Federal Reserve Board chairman has consistently warned against assuming he will pivot on interest rates and adopt a more dovish stance. Photograph: Nicholas Kamm/AFP via Getty Images
Federal Reserve Board chairman has consistently warned against assuming he will pivot on interest rates and adopt a more dovish stance. Photograph: Nicholas Kamm/AFP via Getty Images

Stocks tumbled last week as investors belatedly heeded that old Wall Street maxim: don’t fight the Fed.

Indices have rallied hard since October as investors bet slowing US inflation data would force a Federal Reserve pivot.
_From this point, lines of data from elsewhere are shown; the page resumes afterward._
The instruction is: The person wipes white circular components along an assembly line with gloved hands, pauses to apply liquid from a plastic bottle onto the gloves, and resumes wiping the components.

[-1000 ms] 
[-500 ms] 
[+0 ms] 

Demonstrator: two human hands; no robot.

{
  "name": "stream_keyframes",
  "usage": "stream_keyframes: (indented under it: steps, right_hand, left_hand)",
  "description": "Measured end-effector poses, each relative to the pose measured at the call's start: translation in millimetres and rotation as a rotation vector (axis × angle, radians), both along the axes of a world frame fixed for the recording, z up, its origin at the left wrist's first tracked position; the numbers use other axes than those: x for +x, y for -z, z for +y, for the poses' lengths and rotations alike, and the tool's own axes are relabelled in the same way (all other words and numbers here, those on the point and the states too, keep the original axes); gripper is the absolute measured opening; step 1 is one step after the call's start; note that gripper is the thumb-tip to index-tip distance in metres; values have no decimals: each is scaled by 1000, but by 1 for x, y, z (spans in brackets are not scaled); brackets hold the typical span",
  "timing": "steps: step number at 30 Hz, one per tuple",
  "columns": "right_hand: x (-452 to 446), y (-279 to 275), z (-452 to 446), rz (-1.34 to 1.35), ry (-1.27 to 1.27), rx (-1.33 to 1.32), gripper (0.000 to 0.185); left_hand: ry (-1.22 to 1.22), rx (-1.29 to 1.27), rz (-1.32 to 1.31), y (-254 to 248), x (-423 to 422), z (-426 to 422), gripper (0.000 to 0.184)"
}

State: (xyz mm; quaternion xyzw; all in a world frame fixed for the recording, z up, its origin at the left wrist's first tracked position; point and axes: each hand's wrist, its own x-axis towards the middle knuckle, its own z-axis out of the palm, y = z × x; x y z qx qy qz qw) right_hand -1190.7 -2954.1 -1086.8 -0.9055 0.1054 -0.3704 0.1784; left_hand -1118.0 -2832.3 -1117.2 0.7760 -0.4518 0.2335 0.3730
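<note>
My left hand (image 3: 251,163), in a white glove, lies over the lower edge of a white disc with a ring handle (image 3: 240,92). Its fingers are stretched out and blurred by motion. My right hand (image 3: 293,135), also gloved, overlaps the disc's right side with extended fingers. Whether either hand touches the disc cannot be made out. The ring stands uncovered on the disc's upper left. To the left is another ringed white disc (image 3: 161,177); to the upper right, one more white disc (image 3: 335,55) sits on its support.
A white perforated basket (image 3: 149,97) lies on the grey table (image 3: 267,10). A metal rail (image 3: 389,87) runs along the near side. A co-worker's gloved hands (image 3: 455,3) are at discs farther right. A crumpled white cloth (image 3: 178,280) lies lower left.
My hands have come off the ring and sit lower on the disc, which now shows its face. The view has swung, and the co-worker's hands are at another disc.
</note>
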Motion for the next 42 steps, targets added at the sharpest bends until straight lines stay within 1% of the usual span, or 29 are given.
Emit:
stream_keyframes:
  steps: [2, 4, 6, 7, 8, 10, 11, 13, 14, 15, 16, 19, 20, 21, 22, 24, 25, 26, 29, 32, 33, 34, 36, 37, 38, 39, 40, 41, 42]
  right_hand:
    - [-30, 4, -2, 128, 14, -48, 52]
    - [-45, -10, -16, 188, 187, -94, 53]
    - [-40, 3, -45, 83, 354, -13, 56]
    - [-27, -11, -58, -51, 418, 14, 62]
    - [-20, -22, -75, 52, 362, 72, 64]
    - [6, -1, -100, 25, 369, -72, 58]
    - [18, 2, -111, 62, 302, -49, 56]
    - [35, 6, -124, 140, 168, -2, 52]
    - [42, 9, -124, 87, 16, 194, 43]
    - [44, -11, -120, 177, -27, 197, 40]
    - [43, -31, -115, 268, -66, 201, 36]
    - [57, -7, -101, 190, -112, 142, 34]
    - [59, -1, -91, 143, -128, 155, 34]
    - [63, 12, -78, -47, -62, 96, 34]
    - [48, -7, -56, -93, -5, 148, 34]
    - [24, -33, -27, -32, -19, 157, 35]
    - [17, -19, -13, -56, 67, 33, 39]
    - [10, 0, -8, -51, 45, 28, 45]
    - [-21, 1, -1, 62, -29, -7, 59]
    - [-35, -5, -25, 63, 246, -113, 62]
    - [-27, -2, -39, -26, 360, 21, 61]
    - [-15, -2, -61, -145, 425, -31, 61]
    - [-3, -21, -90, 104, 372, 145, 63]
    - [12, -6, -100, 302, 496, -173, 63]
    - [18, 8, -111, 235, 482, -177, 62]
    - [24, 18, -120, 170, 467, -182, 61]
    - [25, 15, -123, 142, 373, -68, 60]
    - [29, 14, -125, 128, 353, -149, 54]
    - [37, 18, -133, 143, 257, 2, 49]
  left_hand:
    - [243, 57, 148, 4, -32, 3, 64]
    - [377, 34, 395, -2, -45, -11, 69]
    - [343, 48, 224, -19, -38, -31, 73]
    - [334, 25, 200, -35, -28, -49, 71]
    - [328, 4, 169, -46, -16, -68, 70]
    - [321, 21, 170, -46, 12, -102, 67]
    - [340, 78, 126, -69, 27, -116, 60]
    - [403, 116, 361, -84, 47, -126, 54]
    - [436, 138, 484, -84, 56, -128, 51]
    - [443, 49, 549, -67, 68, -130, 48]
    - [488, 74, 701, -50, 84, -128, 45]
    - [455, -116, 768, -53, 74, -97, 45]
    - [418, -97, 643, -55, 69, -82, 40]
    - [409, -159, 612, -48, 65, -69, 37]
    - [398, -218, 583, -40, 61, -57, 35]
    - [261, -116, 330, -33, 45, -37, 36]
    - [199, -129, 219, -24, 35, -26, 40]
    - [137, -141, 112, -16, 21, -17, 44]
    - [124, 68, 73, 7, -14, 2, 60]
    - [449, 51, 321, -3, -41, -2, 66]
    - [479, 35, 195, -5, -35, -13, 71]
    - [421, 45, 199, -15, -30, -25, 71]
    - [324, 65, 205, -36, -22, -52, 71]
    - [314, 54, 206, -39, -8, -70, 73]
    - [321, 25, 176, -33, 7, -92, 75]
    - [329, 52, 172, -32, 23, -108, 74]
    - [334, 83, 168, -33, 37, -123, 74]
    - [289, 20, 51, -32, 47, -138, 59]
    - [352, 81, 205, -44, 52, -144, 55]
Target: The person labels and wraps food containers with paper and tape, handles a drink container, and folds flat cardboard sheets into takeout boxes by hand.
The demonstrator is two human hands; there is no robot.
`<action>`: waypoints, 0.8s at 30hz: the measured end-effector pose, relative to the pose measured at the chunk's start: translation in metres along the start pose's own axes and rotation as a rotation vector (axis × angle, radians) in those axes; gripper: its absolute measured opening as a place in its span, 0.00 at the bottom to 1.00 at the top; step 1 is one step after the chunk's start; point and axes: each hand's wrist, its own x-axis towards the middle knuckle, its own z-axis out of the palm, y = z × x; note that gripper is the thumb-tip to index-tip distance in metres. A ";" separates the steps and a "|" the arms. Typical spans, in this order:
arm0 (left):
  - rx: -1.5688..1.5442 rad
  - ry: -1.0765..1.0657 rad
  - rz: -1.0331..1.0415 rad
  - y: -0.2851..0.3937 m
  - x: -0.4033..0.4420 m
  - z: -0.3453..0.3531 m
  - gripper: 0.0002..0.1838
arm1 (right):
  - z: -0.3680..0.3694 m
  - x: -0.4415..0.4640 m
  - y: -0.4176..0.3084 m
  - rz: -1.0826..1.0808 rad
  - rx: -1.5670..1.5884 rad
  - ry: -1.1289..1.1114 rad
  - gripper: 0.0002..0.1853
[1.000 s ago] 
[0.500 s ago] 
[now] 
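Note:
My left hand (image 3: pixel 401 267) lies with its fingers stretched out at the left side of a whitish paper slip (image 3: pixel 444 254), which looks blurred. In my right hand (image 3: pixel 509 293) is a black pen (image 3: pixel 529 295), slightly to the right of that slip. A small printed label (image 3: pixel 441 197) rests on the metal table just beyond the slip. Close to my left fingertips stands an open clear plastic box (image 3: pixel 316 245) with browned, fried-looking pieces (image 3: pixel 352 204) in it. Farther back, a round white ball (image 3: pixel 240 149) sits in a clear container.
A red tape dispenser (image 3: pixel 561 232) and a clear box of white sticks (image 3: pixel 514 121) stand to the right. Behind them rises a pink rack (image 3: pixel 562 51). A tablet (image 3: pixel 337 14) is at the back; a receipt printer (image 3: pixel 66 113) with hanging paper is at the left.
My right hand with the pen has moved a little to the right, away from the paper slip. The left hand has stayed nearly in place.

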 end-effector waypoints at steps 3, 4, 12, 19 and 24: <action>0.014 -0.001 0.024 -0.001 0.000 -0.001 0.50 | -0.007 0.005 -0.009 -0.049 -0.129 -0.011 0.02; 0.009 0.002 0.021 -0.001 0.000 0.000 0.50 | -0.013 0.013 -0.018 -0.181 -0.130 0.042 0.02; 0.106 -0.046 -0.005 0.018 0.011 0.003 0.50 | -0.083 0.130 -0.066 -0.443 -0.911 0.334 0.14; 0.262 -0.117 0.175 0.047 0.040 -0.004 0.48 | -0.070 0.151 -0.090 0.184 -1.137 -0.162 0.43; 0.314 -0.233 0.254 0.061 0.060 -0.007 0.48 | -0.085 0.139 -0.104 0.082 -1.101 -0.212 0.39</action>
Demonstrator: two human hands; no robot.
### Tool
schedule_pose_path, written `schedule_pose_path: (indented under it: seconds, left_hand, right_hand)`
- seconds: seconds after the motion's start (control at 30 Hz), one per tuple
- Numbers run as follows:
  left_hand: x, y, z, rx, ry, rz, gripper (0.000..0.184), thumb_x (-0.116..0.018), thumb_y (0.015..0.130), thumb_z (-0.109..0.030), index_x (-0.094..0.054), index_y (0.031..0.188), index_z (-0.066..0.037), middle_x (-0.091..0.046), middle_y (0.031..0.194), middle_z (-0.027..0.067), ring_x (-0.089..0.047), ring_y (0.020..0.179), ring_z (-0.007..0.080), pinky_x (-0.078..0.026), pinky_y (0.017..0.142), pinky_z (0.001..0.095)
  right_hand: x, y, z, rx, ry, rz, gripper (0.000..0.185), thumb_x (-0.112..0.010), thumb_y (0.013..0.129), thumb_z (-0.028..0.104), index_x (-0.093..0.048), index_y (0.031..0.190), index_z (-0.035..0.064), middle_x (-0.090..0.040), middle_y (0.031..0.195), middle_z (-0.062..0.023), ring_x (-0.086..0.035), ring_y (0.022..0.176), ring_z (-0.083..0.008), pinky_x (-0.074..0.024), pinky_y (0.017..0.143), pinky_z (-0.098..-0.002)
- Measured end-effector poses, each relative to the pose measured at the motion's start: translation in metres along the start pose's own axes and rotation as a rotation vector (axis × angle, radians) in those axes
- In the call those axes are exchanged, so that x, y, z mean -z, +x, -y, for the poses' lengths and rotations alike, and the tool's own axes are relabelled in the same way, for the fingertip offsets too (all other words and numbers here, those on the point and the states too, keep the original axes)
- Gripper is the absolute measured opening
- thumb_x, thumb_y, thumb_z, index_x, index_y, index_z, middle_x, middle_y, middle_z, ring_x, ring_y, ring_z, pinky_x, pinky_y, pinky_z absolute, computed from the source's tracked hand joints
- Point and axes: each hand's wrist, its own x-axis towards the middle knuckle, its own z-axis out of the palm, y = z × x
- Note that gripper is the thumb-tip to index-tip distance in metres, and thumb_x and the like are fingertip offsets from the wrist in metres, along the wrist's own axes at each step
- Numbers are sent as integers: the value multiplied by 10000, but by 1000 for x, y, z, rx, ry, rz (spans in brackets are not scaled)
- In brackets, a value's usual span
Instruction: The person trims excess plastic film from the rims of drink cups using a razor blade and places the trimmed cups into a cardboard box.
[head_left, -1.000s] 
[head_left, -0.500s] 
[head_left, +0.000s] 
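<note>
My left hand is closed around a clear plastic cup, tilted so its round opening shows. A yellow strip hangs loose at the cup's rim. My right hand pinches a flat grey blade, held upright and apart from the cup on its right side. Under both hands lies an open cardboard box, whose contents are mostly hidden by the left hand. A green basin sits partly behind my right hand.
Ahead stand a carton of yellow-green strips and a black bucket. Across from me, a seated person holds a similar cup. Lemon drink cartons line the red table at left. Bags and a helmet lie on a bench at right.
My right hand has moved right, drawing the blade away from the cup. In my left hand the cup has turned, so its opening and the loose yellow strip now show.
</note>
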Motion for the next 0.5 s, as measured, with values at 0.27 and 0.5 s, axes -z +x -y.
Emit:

Fed chairman Jerome Powell has consistently guarded against this assumption, basically saying: I’m more hawkish than you think, go easy on the pivot talk.

Powell repeated that message last week, drawing investors’ attention to the Fed’s so-called dot plot. It shows the Fed expects rates to exceed 5 per cent at the end of 2023, some 75 basis points higher than market expectations. The Fed is almost unanimous on this point: 17 of its 19 senior members think rates will top 5 per cent.

Stocks fell slightly following Powell’s hawkish comments last Wednesday, only to suffer their worst decline in months the following day. That skittishness reflects a continued market debate.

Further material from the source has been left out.